Shopping Blues Caused by the Met Gala

The ways we torture ourselves are numerous.

Like when you buy that chocolate bar and place it on the dining table.staring at you. Mocking you. Calling your name while you sleep. Whispering how good it tastes.

“I will not eat the whole of that in one go!” You tell yourself before you go bananas bonkers on the chocolate bar in the middle of the night when no one is watching..

Or when you watch the angels, feel guilty because you are a feminist jaa, I am totally projecting! and swear to stop objectifying women. Until next year because you are totally hooked.

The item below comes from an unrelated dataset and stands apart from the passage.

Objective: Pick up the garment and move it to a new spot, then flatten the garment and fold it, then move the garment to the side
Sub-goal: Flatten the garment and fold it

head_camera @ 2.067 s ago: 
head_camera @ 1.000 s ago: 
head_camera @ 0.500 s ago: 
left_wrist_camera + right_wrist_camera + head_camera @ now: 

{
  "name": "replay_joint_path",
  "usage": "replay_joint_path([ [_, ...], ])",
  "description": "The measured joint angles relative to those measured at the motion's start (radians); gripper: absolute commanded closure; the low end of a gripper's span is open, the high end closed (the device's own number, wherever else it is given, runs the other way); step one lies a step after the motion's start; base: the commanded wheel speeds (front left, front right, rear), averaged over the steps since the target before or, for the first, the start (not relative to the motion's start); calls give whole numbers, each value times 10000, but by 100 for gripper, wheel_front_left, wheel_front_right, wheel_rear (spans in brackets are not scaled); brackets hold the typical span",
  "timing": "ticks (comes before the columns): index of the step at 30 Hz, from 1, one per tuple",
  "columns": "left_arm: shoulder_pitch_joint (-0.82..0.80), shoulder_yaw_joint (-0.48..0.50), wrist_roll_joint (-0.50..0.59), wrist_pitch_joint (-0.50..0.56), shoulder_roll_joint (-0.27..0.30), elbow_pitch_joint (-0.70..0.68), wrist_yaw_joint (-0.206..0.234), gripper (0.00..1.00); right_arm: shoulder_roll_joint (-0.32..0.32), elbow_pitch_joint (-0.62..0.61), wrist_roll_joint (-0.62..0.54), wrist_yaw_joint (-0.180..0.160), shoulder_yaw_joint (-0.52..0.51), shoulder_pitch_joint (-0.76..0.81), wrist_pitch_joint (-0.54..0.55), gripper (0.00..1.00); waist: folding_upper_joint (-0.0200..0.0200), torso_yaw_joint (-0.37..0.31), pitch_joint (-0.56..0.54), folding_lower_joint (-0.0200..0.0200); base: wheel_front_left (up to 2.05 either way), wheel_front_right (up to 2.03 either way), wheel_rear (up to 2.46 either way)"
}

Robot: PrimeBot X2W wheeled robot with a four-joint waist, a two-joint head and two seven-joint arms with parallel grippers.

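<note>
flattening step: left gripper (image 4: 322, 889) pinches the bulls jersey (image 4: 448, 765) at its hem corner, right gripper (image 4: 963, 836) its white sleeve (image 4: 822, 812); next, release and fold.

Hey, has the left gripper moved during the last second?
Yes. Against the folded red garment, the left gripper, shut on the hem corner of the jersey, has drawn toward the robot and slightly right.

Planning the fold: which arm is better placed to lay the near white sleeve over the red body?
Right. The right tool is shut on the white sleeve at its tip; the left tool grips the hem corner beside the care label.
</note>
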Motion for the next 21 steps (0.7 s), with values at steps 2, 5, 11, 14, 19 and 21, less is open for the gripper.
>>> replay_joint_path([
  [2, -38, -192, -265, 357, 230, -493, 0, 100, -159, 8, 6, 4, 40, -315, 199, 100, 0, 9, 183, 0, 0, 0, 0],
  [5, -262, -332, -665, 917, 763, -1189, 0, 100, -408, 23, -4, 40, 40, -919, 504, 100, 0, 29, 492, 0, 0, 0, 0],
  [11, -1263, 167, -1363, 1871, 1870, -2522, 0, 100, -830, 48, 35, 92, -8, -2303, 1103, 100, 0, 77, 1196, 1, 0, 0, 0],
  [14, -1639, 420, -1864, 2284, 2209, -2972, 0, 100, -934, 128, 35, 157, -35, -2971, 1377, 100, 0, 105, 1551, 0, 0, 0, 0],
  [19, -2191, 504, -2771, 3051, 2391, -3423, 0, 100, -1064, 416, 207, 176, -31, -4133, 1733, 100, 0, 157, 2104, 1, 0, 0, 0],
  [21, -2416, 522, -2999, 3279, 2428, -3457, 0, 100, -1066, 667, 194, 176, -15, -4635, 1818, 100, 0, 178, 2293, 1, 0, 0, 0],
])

So, I watched the Met gala and had all these awful wonderful exhilarating depressing feels.

Should I get a new pair of sandals? You know, like Rihanna’s?

Should I get a new gala dress? For that gala I am invited to in 2031 when I am rich & famous? As if that would ever happen to me who cannot save if life depended on it.

Should I or should I?

So I went shopping today. For whatever.

While I shopped, I wrote this in my phone: Shouldn’t shopping effing make me temporarily happy?

You were sad, deeply miserable, before I had a chance to hurt a fly,

You were angry, constantly pissed, before I had the ability to create anger,

You were rolling down the stairs, down the hill, bumping your poor head before my hands could push a barrow,

You were weeping, heartbreaking sobs, disturbing wails, before I broke any heart,

You were fragile, almost broken, before I put my hands out for a hug,

You were disconnected, totally broken, before my looking straight at you was a demand for attention, for action, for approval, for love,

You were sleepless, nagging insomnia, before I started nagging,

You were without friends, unloved, before I started looking for elsewhere love,

You were stressed off your wits, depressed, before I was more than fetus,

You were depressed, untreated & suicidal before I saw the first boy I liked,

How is it then possible, that I felt like I caused it all?

The blues.

The violence.

The anger.

The cold.

The heat.

The storms.

The loveless-mess.

The laughter.

The separations.

The abandonment.

The pain.

The love.

The laughter.

The tears.

The sleeping.

How is it then possible, that I felt like I caused it all?